**Your instructions**
Each line of the material is to be written out exactly.

**Data excerpt**
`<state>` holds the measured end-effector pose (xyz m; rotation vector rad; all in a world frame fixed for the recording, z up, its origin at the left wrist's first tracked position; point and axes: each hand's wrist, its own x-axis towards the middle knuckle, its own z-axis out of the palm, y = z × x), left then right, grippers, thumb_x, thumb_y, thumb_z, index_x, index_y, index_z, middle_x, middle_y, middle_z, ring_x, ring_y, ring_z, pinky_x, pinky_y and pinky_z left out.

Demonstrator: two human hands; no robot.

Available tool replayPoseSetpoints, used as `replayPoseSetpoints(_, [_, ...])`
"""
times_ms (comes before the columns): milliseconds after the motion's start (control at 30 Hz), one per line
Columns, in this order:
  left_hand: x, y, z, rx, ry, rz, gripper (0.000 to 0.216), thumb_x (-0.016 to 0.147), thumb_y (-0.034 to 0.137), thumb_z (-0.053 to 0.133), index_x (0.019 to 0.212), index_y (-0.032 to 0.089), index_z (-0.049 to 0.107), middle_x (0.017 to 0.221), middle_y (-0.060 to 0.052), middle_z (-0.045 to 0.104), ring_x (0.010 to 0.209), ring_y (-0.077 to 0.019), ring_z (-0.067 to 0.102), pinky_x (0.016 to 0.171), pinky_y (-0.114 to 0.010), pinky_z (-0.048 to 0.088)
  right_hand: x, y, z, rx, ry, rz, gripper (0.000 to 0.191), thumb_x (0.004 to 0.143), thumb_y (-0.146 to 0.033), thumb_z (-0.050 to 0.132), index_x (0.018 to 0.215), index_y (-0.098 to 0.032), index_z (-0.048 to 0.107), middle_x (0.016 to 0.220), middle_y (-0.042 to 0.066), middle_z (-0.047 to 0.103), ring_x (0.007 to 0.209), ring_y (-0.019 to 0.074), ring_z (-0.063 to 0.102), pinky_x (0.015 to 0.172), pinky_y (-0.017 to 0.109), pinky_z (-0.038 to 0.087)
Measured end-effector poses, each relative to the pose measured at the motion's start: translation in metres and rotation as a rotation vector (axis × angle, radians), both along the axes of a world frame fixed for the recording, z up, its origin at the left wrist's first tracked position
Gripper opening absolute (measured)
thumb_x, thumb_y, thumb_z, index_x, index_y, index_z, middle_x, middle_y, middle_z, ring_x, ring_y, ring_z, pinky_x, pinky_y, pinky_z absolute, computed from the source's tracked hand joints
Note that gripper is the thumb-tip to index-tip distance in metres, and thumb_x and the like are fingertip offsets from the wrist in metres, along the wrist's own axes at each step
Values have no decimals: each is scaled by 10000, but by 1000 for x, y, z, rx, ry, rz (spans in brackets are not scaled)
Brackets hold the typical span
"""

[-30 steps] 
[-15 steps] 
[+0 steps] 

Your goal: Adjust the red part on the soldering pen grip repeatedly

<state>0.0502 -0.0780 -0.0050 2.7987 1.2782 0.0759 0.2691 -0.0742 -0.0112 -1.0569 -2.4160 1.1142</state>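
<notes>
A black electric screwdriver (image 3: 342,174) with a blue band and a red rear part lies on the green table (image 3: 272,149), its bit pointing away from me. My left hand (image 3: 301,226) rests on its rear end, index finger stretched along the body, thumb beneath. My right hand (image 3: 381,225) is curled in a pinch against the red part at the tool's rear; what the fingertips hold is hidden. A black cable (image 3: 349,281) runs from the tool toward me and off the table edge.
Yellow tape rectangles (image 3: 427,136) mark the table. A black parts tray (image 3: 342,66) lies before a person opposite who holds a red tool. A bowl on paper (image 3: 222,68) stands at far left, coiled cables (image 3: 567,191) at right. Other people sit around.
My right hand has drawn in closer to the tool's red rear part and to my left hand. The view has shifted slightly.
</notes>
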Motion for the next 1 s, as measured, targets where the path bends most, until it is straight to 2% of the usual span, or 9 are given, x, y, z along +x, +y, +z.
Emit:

**Task result**
`<state>` holds the measured end-effector pose (xyz m; rotation vector rad; all in a world frame fixed for the recording, z up, its origin at the left wrist's first tracked position; point and axes: each hand's wrist, its own x-axis towards the middle knuckle, its own z-axis out of the palm, y = z × x), left then right, grippers, thumb_x, thumb_y, thumb_z, index_x, index_y, index_z, middle_x, middle_y, middle_z, ring_x, ring_y, ring_z, pinky_x, pinky_y and pinky_z left out.

Demonstrator: two human hands; no robot.

Available tool replayPoseSetpoints, used as `replayPoseSetpoints(_, [_, ...])`
"""
times_ms (comes before the columns): milliseconds after the motion's start (control at 30 Hz), one per line
Columns, in this order:
  left_hand: x, y, z, rx, ry, rz, gripper (0.000 to 0.216), thumb_x (-0.016 to 0.147), thumb_y (-0.034 to 0.137), thumb_z (-0.053 to 0.133), index_x (0.019 to 0.212), index_y (-0.032 to 0.089), index_z (-0.049 to 0.107), middle_x (0.017 to 0.221), middle_y (-0.060 to 0.052), middle_z (-0.045 to 0.104), ring_x (0.010 to 0.209), ring_y (-0.077 to 0.019), ring_z (-0.067 to 0.102), pinky_x (0.016 to 0.171), pinky_y (-0.114 to 0.010), pinky_z (-0.048 to 0.088)
  right_hand: x, y, z, rx, ry, rz, gripper (0.000 to 0.191), thumb_x (0.004 to 0.143), thumb_y (-0.146 to 0.033), thumb_z (-0.050 to 0.132), index_x (0.018 to 0.215), index_y (-0.098 to 0.032), index_z (-0.048 to 0.107), middle_x (0.016 to 0.220), middle_y (-0.042 to 0.066), middle_z (-0.047 to 0.103), ring_x (0.007 to 0.209), ring_y (-0.019 to 0.074), ring_z (-0.063 to 0.102), pinky_x (0.015 to 0.172), pinky_y (-0.017 to 0.109), pinky_z (-0.038 to 0.087)
Measured end-effector poses, each relative to the pose measured at the motion's start: translation in metres and rotation as a rotation vector (axis × angle, radians), both along the axes of a world frame fixed for the recording, z up, its origin at the left wrist's first tracked position
Gripper opening absolute (measured)
thumb_x, thumb_y, thumb_z, index_x, index_y, index_z, middle_x, middle_y, middle_z, ring_x, ring_y, ring_z, pinky_x, pinky_y, pinky_z absolute, computed from the source's tracked hand joints
Note that gripper is the thumb-tip to index-tip distance in metres, and thumb_x and the like are fingertip offsets from the wrist in metres, along the wrist's own axes at each step
Values have no decimals: each is scaled by 10000, but by 1000 for x, y, z, rx, ry, rz (spans in brackets are not scaled)
Brackets hold the typical span
"""

[-30 steps] 
[-15 steps] 
[+0 steps] 

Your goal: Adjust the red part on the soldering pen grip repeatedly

<state>0.0502 -0.0780 -0.0050 2.7987 1.2782 0.0759 0.2691 -0.0742 -0.0112 -1.0569 -2.4160 1.1142</state>
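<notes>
A black electric screwdriver (image 3: 342,174) with a blue band and a red rear part lies on the green table (image 3: 272,149), its bit pointing away from me. My left hand (image 3: 301,226) rests on its rear end, index finger stretched along the body, thumb beneath. My right hand (image 3: 381,225) is curled in a pinch against the red part at the tool's rear; what the fingertips hold is hidden. A black cable (image 3: 349,281) runs from the tool toward me and off the table edge.
Yellow tape rectangles (image 3: 427,136) mark the table. A black parts tray (image 3: 342,66) lies before a person opposite who holds a red tool. A bowl on paper (image 3: 222,68) stands at far left, coiled cables (image 3: 567,191) at right. Other people sit around.
My right hand has drawn in closer to the tool's red rear part and to my left hand. The view has shifted slightly.
</notes>
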Motion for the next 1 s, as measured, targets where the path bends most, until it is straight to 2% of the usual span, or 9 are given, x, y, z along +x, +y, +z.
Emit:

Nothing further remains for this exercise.